Edit: This is just the magic hidden behind ShowS. If you convert each string xs to showString xs :: String -> String (showString is just an alias for (++)) and compose these functions, then no matter how you associate their composition, at the end they will be applied from right to left - just what we need to get the linear time complexity. (This is simply because (f . g) x is f (g x).)
You can check that both
length $ (foldl (.) id (replicate 1000000 (showString "x"))) ""
and
length $ (foldr (.) id (replicate 1000000 (showString "x"))) ""
run in a reasonable time (foldr is a bit faster because it has less overhead when composing functions from the right, but both are linear in the number of elements).
It's not too expensive on its own, the problem arises when you start combining a whole lot of ++ from left to right: such a chain is evaluated like
( ([1,2] ++ [3,4]) ++ [5,6] ) ++ [7,8]
≡ let a = ([1,2] ++ [3,4]) ++ [5,6]
≡ let b = [1,2] ++ [3,4]
≡ let c = [1,2]
in head c : tail c ++ [3,4]
≡ 1 : [2] ++ [3,4]
≡ 1 : 2 : [] ++ [3,4]
≡ 1 : 2 : [3,4]
≡ [1,2,3,4]
in head b : tail b ++ [5,6]
≡ 1 : [2,3,4] ++ [5,6]
≡ 1:2 : [3,4] ++ [5,6]
≡ 1:2:3 : [4] ++ [5,6]
≡ 1:2:3:4 : [] ++ [5,6]
≡ 1:2:3:4:[5,6]
≡ [1,2,3,4,5,6]
in head a : tail a ++ [7,8]
≡ 1 : [2,3,4,5,6] ++ [7,8]
≡ 1:2 : [3,4,5,6] ++ [7,8]
≡ 1:2:3 : [4,5,6] ++ [7,8]
≡ 1:2:3:4 : [5,6] ++ [7,8]
≡ 1:2:3:4:5 : [6] ++ [7,8]
≡ 1:2:3:4:5:6 : [] ++ [7,8]
≡ 1:2:3:4:5:6 : [7,8]
≡ [1,2,3,4,5,6,7,8]
where you clearly see the quadratic complexity.

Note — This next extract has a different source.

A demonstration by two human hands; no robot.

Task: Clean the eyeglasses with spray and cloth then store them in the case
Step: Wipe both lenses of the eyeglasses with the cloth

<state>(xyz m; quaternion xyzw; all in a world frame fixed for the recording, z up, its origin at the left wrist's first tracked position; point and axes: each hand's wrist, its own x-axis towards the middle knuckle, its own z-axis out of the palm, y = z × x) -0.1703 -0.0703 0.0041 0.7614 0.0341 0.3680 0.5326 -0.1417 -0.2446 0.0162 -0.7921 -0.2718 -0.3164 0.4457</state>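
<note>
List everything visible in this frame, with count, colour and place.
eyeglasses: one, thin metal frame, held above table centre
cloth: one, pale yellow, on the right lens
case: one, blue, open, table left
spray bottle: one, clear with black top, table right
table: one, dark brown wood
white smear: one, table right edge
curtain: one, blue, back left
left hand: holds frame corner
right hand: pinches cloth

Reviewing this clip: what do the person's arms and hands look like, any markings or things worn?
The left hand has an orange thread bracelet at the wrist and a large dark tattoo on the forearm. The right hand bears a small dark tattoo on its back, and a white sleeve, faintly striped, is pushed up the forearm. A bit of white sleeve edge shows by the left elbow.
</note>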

Even if you only want to evaluate up to the n-th element, you still have to dig your way through all those lets. That's why ++ is infixr, for [1,2] ++ ( [3,4] ++ ([5,6] ++ [7,8]) ) is actually much more efficient. But if you're not careful while designing, say, a simple serialiser, you may easily end up with a chain like the one above. This is the main reason why beginners are warned about ++.
That aside, Prelude.++ is slow compared to e.g. Bytestring operations for the simple reason that it works by traversing linked lists, which have always suboptimal cache usage etc., but that's not as problematic; this prevents you from achieving C-like performance but properly written programs using only plain lists and ++ can still easily rival similar programs written in e.g. Python.
I would like to add one thing or two to Petr's answer.
As he pointed out, repeatedly appending lists at the beginning is quite cheap, while appending to the bottom is not. This is true as long as you use haskell's lists.
However, there are certain circumstances in which you HAVE TO append to the end (e.g., you are building a string to be printed out). With regular lists you have to deal with the quadratic complexity mentioned by his answer, but there's a way better solution in these cases: difference lists (see also my question on the topic).
Long story short, by describing lists as compositions of functions instead of concatenation of shorter lists you are able to append lists or individual elements at the beginning or at the end of your difference list by composing functions, in constant time. Once you're done, you can extract a regular list in linear time (in the number of elements).